🎖️Kaybettiğin ruhu geri alamazsın

Bir kahve markası, Cat Stevens ve Eric Clapton

🎖️Kaybettiğin ruhu geri alamazsın
Photo by Krzysztof Hepner / Unsplash

Bir kahve markası hayal edin. 

Organik olduğunu iddia ediyor. Çiftçileri koruduğunu, sürdürülebilir tarımı desteklediğini, kahve yetiştiren bölgelerde toplumsal gelişim fonları oluşturduğunu söylüyor.

Birinci sınıf çekirdekler, pürüzsüzlük, lezzet, hayal edebileceğimizden daha yumuşak içim, mutluluk, vesaire vesaire vesaire.

Bugün markalamayla uzaktan yakından ilgisi olmayan herhangi bir kahve meraklısının, kendi kahve markasını ya da mekanını anlatırken arka arkaya dizeceği tüm klişeleri sıralamış bir kahve markası…

Klişe üzerine klişe. Farklılaştırıcı hiçbir unsur yok. Bunları söyleyen onlarca kahve markası daha var.

Ama bu anlattığım kahve markasının farklı bir özelliği var. 

Bu marka, bu noktaya sonradan gelmiş, bu klişelere sonradan kapılmış.

Bir rock yıldızıyken, fırtınalı hayatını bırakıp İslamiyet’i seçerek huzur bulmaya çalışan Cat Stevens gibi, bu marka da fırtınalı bir başlangıcın ardından niyeyse bu klişelere dönmüş. Dalgalanmış da durulmuş. (70'lerde dünya çapında popüler olan Cat Stevens, şöhretinin zirvesinde, 1977'de İslamiyet'i seçip hayat tarzını tümüyle değiştirdi. Hatta ismini bile Yusuf İslam olarak değiştirdi.)

Kahve markamızın adı da, Death Wish Coffee. 

Bu marka Cat Stevens gibi ismine kadar değiştirmemiş. O gün de adı Death Wish'miş bugün de Death Wish.

Death Wish 2012’de “dünyanın en sert kahvesi” olarak piyasaya çıkmış.

İsmin anlamı zaten ölüm arzusu. Ambalajda da dev bir kuru kafa ve kemikler varmış. Simsiyah bir ambalaj.

Web sitelerinde, ortalama bir fincan Starbucks kahvesinde 160 mg kafein olduğunu, Death Wish’de ise, 520 mg kafein olduğunu söylemişler. 

Ki günde 500 mg'dan fazla kafein, aşırı doz sayılıyormuş ve huzursuzluk, uykusuzluk, hızlı kalp atışı ve kas titremelerine yol açabiliyormuş.
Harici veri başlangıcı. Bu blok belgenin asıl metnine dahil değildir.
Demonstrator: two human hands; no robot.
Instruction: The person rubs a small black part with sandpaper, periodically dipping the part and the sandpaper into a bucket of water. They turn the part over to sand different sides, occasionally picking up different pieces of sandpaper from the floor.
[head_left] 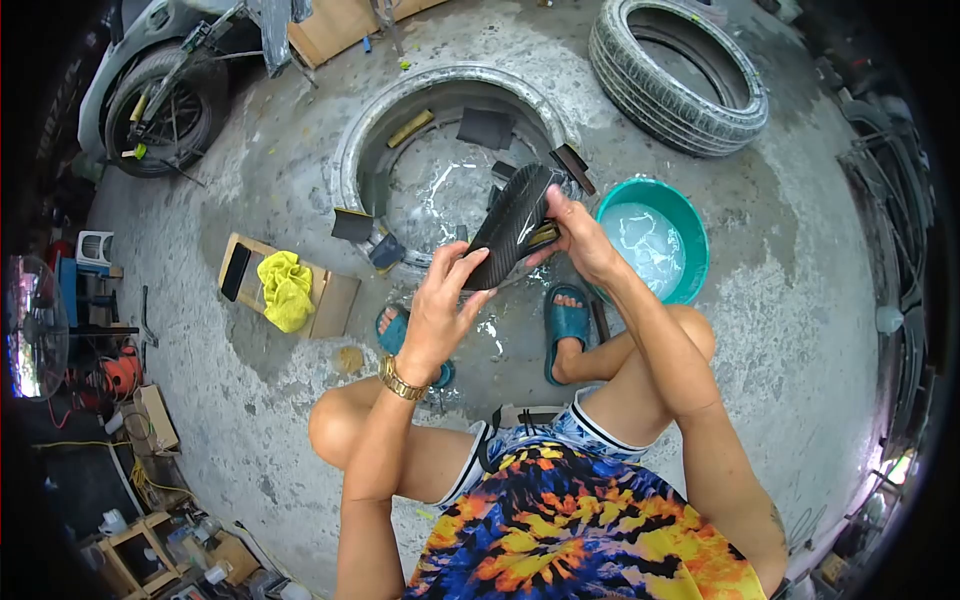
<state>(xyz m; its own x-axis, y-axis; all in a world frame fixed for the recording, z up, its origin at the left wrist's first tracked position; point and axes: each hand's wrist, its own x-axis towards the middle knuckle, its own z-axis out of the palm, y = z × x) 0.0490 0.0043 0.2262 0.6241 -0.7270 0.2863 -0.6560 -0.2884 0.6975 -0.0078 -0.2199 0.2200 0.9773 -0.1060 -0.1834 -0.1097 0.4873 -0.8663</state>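
Note:
A black ribbed rubber piece (512,222), wet and shiny, is held up between both hands over a water-filled tyre trough (352,150). My left hand (442,300) grips its lower end; a gold watch is on that wrist. My right hand (575,235) holds its upper right side together with a small yellowish block (543,236), pressed against the rubber. I am squatting, with blue sandals on both feet just in front of the trough.
A teal basin (690,225) of water stands at the right. A yellow cloth (287,290) lies on a wooden board at the left. A loose tyre (680,70) lies at the back right, a motorbike wheel (160,115) at the back left. Tools clutter the left edge.

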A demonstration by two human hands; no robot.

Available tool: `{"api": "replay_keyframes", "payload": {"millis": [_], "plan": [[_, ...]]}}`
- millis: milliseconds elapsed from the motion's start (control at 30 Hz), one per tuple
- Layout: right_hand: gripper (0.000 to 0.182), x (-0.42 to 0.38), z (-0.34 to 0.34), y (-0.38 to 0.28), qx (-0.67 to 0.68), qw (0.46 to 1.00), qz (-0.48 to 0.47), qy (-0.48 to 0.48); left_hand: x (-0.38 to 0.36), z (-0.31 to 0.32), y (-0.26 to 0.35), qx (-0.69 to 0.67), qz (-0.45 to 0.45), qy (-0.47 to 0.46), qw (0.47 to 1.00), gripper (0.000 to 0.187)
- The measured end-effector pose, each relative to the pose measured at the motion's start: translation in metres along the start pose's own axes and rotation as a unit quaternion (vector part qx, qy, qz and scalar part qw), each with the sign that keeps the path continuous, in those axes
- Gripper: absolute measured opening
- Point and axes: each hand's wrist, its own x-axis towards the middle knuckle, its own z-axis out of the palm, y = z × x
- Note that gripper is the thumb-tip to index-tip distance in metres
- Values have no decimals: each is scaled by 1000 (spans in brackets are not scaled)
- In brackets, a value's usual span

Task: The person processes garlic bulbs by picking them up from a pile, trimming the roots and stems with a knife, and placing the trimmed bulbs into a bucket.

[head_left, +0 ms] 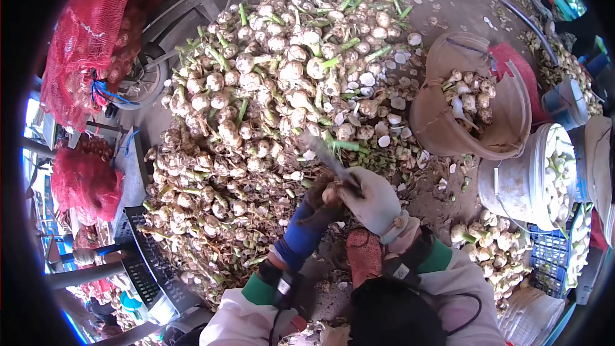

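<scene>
My left hand [312,211], in a blue glove with a soiled brown palm, is closed around a small brownish plant bulb [331,193]. In my white-gloved right hand [373,202] is a knife [330,159], its blade pointing up and to the left, blurred. The two hands meet low in the middle of the head view, with the bulb between them and partly hidden by fingers. Beyond them spreads a large heap of pale bulbs [291,70], many with roots and cut green stems.
At right stand a torn tan tub [430,129] holding some bulbs, a white bucket [512,182] of cleaned white ones and a blue crate [549,257]. Red mesh sacks [80,38] and a black crate [142,282] are at left. More bulbs [490,250] lie at lower right.
</scene>
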Motion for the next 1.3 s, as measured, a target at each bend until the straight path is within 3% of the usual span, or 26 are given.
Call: {"api": "replay_keyframes", "payload": {"millis": [33, 200, 267, 300, 333, 400, 433, 500, 533, 567, 600, 633, 667, 700, 733, 800, 833, 867, 900, 933, 1000, 1033, 1100, 1167, 1267, 1300], "plan": [[24, -1, 1, 0, 22, 1000, -16, -9, 0, -9, -1, 0, -44, -12, 999, 41], [23, 2, -12, 2, 14, 995, -43, -87, 2, 0, 0, 65, -26, -16, 997, 38], [22, -2, -9, 12, 2, 996, -57, -75, 1, 4, -8, -116, -47, 44, 991, 39], [21, -4, -8, 16, -10, 995, -73, -66, 2, 2, -10, -118, -50, 44, 991, 39], [21, -4, -11, 17, -11, 995, -73, -66, 6, -3, -12, -72, -30, 36, 996, 38], [19, 0, -17, 16, -214, 975, -25, 56, 8, -9, -13, -22, -7, 31, 999, 37], [19, 0, -18, 17, -212, 975, -29, 56, 8, -10, -12, 24, 6, 46, 999, 35], [16, 0, -18, 14, -345, 924, -134, 98, 7, -18, -13, 71, 22, 61, 995, 34], [16, -6, -14, 10, -345, 924, -134, 96, 4, -28, -20, 135, 43, 51, 989, 33], [18, -13, -9, -6, -370, 906, -203, 19, 1, -42, -32, 198, 62, 37, 978, 33], [20, -17, -5, -16, -392, 878, -270, -58, -4, -80, -77, -64, 13, 106, 992, 32], [20, -17, -3, -16, -393, 877, -272, -58, -7, -80, -69, -66, 14, 106, 992, 32], [22, -16, 1, -14, -411, 860, -297, -62, -12, -75, -55, 209, 60, 55, 975, 32], [23, -16, 4, -11, -427, 843, -321, -67, -15, -72, -48, 467, 99, 1, 879, 33], [23, -16, 6, -9, -426, 843, -321, -69, -19, -75, -54, 467, 97, 2, 879, 33], [19, -16, 6, -4, -444, 823, -352, -43, -22, -79, -71, 274, 76, 63, 957, 29], [19, -12, 1, 1, -444, 823, -351, -45, -18, -69, -64, 273, 74, 63, 957, 29], [17, -1, -9, 7, -455, 842, -279, -75, -8, -60, -55, 39, 39, 83, 995, 28], [14, 6, -18, 15, -463, 855, -207, -106, -2, -43, -39, -198, 1, 99, 975, 28], [14, 6, -24, 31, -464, 855, -207, -107, -10, -10, -12, -24, 49, 88, 995, 32], [20, 11, -33, 44, -439, 877, -139, 135, -5, -11, -14, -10, 41, 79, 996, 33], [20, 6, -36, 48, -441, 877, -142, 131, -4, -12, -16, 6, 34, 76, 997, 35], [19, -6, -23, 13, -349, 913, -182, 110, -1, -24, -42, 312, 26, 74, 947, 38], [15, 7, -22, 20, -316, 930, -121, 146, -26, 10, -61, 397, 48, -121, 908, 44], [16, 13, -41, 25, -239, 963, -3, 124, -59, -11, -94, 479, -29, -104, 871, 40], [15, 10, -41, 36, -243, 954, -73, 160, -66, -42, -98, 370, -21, -18, 929, 37]]}}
Bir de para iade garantisi vermişler. Kahveden ve kafeininden memnun kalmazsanız, paranız iade.

Gayrinizami markalamayı anlatırken hep bahsettiğim gibi, aşırıya kaçmışlar, uçlara gitmişler. Bunun sonucunda şöhret de hızla gelmiş. The Telegraph’tan Huffington Post’a birçok yayında haber olmuşlar. (Ben de bu bilgileri oralardan topladım.)
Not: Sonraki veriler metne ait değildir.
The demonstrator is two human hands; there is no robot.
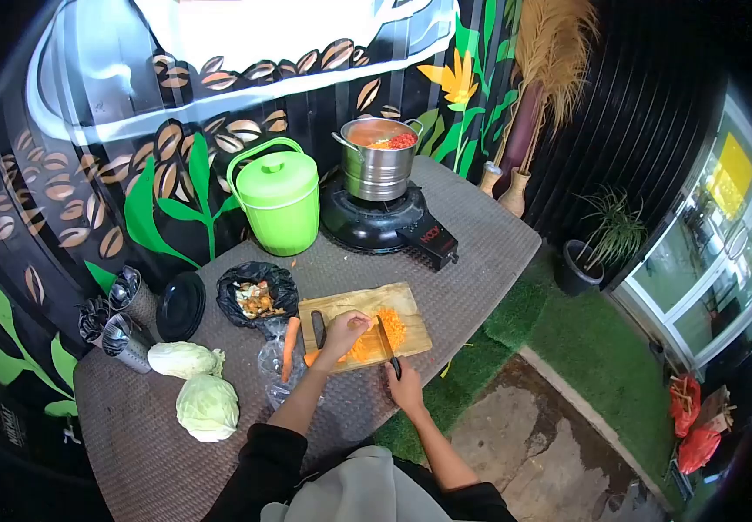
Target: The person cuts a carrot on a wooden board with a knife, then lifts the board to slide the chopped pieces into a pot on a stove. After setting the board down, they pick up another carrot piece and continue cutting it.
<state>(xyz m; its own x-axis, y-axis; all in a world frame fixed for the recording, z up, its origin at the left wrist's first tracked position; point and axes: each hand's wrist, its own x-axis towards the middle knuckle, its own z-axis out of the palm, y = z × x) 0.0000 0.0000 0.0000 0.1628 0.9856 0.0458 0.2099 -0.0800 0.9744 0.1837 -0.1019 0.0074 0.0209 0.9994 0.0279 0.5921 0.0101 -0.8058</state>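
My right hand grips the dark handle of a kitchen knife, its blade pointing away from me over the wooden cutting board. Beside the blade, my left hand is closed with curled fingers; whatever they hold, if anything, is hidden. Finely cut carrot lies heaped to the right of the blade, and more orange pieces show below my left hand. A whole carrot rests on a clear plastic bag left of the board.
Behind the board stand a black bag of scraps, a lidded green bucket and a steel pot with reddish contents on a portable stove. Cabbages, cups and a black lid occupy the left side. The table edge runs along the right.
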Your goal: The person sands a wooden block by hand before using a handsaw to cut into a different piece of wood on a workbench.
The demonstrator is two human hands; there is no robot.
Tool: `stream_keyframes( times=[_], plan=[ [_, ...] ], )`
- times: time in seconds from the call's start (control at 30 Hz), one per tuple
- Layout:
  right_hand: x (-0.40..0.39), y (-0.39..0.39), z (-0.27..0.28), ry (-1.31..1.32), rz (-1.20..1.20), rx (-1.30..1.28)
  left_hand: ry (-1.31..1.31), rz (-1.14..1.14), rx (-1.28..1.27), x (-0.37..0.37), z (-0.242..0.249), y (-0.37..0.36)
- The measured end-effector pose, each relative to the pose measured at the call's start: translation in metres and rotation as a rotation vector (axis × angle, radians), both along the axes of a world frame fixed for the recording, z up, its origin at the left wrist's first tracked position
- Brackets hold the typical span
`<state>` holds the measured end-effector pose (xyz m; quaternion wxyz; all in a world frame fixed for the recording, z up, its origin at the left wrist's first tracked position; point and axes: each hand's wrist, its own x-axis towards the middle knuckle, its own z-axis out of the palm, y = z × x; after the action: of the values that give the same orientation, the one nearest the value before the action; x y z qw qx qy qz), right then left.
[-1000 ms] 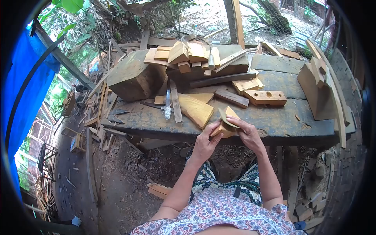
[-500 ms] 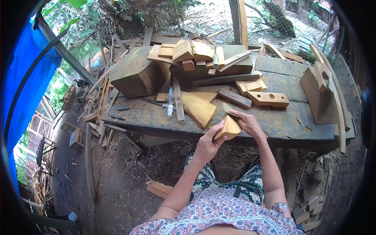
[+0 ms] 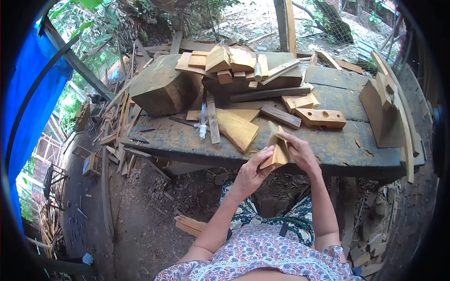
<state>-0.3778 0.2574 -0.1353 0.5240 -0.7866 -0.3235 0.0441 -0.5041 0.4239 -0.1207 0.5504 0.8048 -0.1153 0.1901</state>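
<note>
My left hand (image 3: pixel 252 172) is closed around the lower left side of a small yellowish wood block (image 3: pixel 280 153), held just over the table's front edge. On the block's right side, my right hand (image 3: pixel 301 152) presses a thin tan sheet (image 3: pixel 273 127) that looks like sandpaper; its far end sticks out past the block and is blurred. The fingers partly hide both block and sheet. Just beyond the hands lies a wide, curved yellow wood piece (image 3: pixel 236 129) on the workbench (image 3: pixel 180 143).
A large wood block (image 3: pixel 161 86) stands at the bench's left. Stacked offcuts (image 3: pixel 218 60) and a chisel-like tool (image 3: pixel 258 71) lie at the back. A block with holes (image 3: pixel 321 118) sits to the right, near a leaning board (image 3: pixel 382 114). Scrap strips litter the ground at left.
The wood block has turned in my hands and now shows a narrower, more upright face. My right hand and the sheet have shifted slightly along its side.
</note>
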Motion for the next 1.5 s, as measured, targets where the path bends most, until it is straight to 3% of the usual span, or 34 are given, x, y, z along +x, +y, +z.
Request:
stream_keyframes(
  times=[0.1,0.13,0.27,0.53,0.63,0.73,0.9,1.0,1.1,1.23,1.3,1.43,1.5],
  plan=[
    [0.014,0.001,-0.019,-0.111,-0.038,-0.016,-0.028,-0.023,0.041,0.004,-0.001,-0.002],
    [0.020,-0.001,-0.024,0.038,-0.111,-0.098,-0.031,-0.024,0.042,0.004,0.000,-0.004],
    [0.045,-0.014,-0.072,0.008,-0.166,-0.177,-0.033,-0.031,0.072,0.001,0.003,-0.003],
    [0.003,-0.008,-0.019,-0.006,-0.148,-0.084,0.002,-0.023,-0.033,0.005,0.002,0.004],
    [0.005,-0.007,-0.039,-0.126,-0.102,-0.020,0.060,-0.032,-0.039,0.007,0.004,0.006],
    [0.009,-0.016,-0.045,0.051,-0.220,-0.284,0.049,-0.036,-0.061,0.008,0.000,0.008],
    [-0.005,-0.018,-0.016,0.069,-0.251,-0.281,0.033,-0.104,-0.052,0.006,-0.001,0.005],
    [-0.013,-0.013,-0.004,-0.044,-0.218,-0.001,-0.001,-0.145,-0.009,0.009,-0.005,0.003],
    [-0.023,-0.009,0.009,-0.201,-0.181,0.058,-0.033,-0.118,0.034,0.007,0.000,0.001],
    [-0.023,-0.004,0.007,-0.351,-0.082,-0.074,-0.061,-0.086,0.049,0.006,-0.014,0.001],
    [-0.021,0.001,0.010,-0.354,-0.089,-0.101,0.107,0.033,-0.342,0.002,-0.019,-0.010],
    [-0.024,0.011,0.011,-0.424,-0.163,-0.226,-0.001,0.092,-0.409,0.010,-0.025,-0.018],
    [-0.026,0.013,0.008,-0.455,-0.193,-0.247,-0.085,0.188,-0.252,0.012,-0.027,-0.019]
  ],
)
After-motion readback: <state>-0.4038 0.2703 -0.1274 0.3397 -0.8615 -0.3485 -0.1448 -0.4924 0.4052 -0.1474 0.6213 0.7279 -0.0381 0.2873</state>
Kahveyi sevenler olmuş, sevmeyenler olmuş, aşık olanlar, nefret edenler, kafein oranının söylendiği kadar yüksek olmadığını iddia edenler olmuş. Test edenler, video çekenler derken, almış yürümüş.

NASA’yla işbirliği yapıp Uluslararası Uzay İstasyonu'ndaki astronotlara kahve gönderecek noktaya gelmişler.

Yani nefis bir gayrinizami markalama hikayesi…

Sonra bir gün… Cat Stevens gibi...

Makalenin tamamını okuyun

Kaydol Bu sitede ücretsiz ve ücretli makaleler var. sadece aboneler.

Abone ol
Zaten bir hesabınız var mı? Oturum aç

Harika! Başarıyla kaydoldunuz.

Tekrar hoş geldiniz! Başarıyla oturum açtınız.

Engin Tezcan'a başarıyla abone oldunuz.

Başarılı! Giriş yapmak için sihirli bağlantıyı e-postanızda kontrol edin.

Başarılı! Fatura bilgileriniz güncellendi.

Faturanız güncellenmedi.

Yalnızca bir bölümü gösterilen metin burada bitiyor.